**WHAT YOU NEED TO DO**
Starting with the first line, output the data exactly through to the end.

::::::::::

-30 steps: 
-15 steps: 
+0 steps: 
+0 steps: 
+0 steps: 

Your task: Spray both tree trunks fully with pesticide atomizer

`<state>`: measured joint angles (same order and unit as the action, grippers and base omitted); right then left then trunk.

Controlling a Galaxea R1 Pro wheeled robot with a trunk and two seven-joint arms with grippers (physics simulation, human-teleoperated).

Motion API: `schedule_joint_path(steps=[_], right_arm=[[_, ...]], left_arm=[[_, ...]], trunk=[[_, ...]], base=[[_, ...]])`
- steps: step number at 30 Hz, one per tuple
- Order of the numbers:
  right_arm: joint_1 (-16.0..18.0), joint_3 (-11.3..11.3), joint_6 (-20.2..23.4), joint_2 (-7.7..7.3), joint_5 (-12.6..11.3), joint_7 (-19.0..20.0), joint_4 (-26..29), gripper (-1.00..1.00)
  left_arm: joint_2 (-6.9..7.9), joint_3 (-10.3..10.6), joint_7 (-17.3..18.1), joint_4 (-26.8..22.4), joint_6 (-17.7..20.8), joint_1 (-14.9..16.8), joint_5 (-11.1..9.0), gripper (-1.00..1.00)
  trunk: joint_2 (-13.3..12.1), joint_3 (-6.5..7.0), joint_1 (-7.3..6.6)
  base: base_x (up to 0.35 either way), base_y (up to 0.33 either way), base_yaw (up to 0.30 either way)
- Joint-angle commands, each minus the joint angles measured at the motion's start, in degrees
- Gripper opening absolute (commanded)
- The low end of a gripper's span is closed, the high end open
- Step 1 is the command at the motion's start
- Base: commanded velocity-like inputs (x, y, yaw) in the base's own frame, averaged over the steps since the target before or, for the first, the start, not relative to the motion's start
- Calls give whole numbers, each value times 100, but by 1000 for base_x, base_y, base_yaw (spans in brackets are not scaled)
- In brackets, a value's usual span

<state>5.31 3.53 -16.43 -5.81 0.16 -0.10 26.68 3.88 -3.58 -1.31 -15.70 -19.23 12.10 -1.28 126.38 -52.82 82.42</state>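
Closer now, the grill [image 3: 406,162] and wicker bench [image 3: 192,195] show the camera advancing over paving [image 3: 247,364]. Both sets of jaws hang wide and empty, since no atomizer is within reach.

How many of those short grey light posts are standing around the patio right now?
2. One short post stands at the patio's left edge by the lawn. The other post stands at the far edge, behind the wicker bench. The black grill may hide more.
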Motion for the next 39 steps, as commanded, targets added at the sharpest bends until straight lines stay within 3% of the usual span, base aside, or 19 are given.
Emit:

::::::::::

**EXPECTED ANSWER**
-30 steps: 
-15 steps: 
+0 steps: 
+0 steps: 
+0 steps: 

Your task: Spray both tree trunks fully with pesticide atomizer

`<state>`: measured joint angles (same order and unit as the action, grippers and base omitted); right then left then trunk.

Controlling a Galaxea R1 Pro wheeled robot with a trunk and two seven-joint arms with grippers (physics simulation, human-teleoperated).

Motion API: `schedule_joint_path(steps=[_], right_arm=[[_, ...]], left_arm=[[_, ...]], trunk=[[_, ...]], base=[[_, ...]])`
- steps: step number at 30 Hz, one per tuple
- Order of the numbers:
  right_arm: joint_1 (-16.0..18.0), joint_3 (-11.3..11.3), joint_6 (-20.2..23.4), joint_2 (-7.7..7.3), joint_5 (-12.6..11.3), joint_7 (-19.0..20.0), joint_4 (-26..29), gripper (-1.00..1.00)
  left_arm: joint_2 (-6.9..7.9), joint_3 (-10.3..10.6), joint_7 (-17.3..18.1), joint_4 (-26.8..22.4), joint_6 (-17.7..20.8), joint_1 (-14.9..16.8), joint_5 (-11.1..9.0), gripper (-1.00..1.00)
  trunk: joint_2 (-13.3..12.1), joint_3 (-6.5..7.0), joint_1 (-7.3..6.6)
  base: base_x (up to 0.35 either way), base_y (up to 0.33 either way), base_yaw (up to 0.30 either way)
- Joint-angle commands, each minus the joint angles measured at the motion's start, in degrees
- Gripper opening absolute (commanded)
- The low end of a gripper's span is closed, the high end open
- Step 1 is the command at the motion's start
- Base: commanded velocity-like inputs (x, y, yaw) in the base's own frame, averaged over the steps since the target before or, for the first, the start, not relative to the motion's start
- Calls give whole numbers, each value times 100, but by 1000 for base_x, base_y, base_yaw (spans in brackets are not scaled)
- In brackets, a value's usual span

<state>5.31 3.53 -16.43 -5.81 0.16 -0.10 26.68 3.88 -3.58 -1.31 -15.70 -19.23 12.10 -1.28 126.38 -52.82 82.42</state>
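Closer now, the grill [image 3: 406,162] and wicker bench [image 3: 192,195] show the camera advancing over paving [image 3: 247,364]. Both sets of jaws hang wide and empty, since no atomizer is within reach.

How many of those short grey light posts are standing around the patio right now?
2. One short post stands at the patio's left edge by the lawn. The other post stands at the far edge, behind the wicker bench. The black grill may hide more.
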Motion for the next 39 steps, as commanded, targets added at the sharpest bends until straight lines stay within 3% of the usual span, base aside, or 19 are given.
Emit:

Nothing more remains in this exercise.